Your assignment -
All lines in the material below that contain "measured" should be located and copied.

Given data -

Segment Open

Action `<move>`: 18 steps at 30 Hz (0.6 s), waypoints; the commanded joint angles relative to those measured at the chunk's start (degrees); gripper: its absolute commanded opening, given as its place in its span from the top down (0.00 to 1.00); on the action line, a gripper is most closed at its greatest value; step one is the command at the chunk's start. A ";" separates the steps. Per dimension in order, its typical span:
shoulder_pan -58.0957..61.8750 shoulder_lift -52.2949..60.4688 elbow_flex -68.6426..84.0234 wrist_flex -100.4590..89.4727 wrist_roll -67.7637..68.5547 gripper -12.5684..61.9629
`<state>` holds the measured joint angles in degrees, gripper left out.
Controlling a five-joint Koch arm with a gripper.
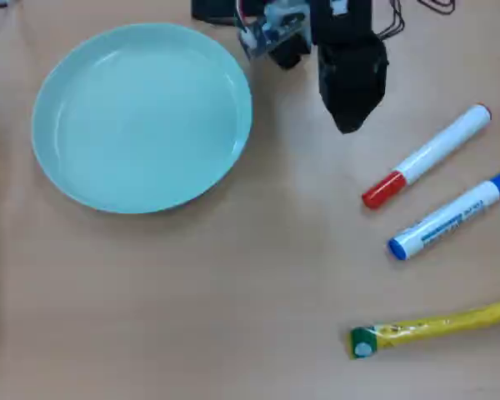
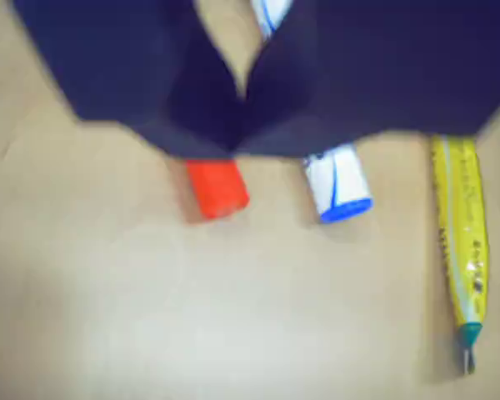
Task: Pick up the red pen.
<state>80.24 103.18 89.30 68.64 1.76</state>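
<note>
The gripper point(image 1: 347, 125) is hovering closed and empty, needing to open and straddle the red pen point(image 1: 427, 155) mid-barrel on the desk point(image 1: 233, 300).

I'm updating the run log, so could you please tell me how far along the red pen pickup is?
Nothing is done yet: the red pen lies flat on the table beside the blue-capped marker. In hand: the pincer hovers near the pen, up and to the left of it in the overhead view, its tips together in the wrist view, holding nothing. Left: open, descend over the pen, close and lift.
</note>
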 commanded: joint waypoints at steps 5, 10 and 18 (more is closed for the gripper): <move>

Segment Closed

Answer space -
Action `<move>`: 18 steps at 30 Hz (0.6 s), waypoints; the commanded joint angles relative to those measured at the chunk's start (degrees); gripper: its absolute commanded opening, given as its place in its span from the top down (0.00 to 1.00); on the action line, a gripper is most closed at its greatest value; step one is the command at the chunk's start. A ";" separates the steps. Per dimension in order, its typical span:
`<state>` holds the measured joint angles in degrees, gripper left out.

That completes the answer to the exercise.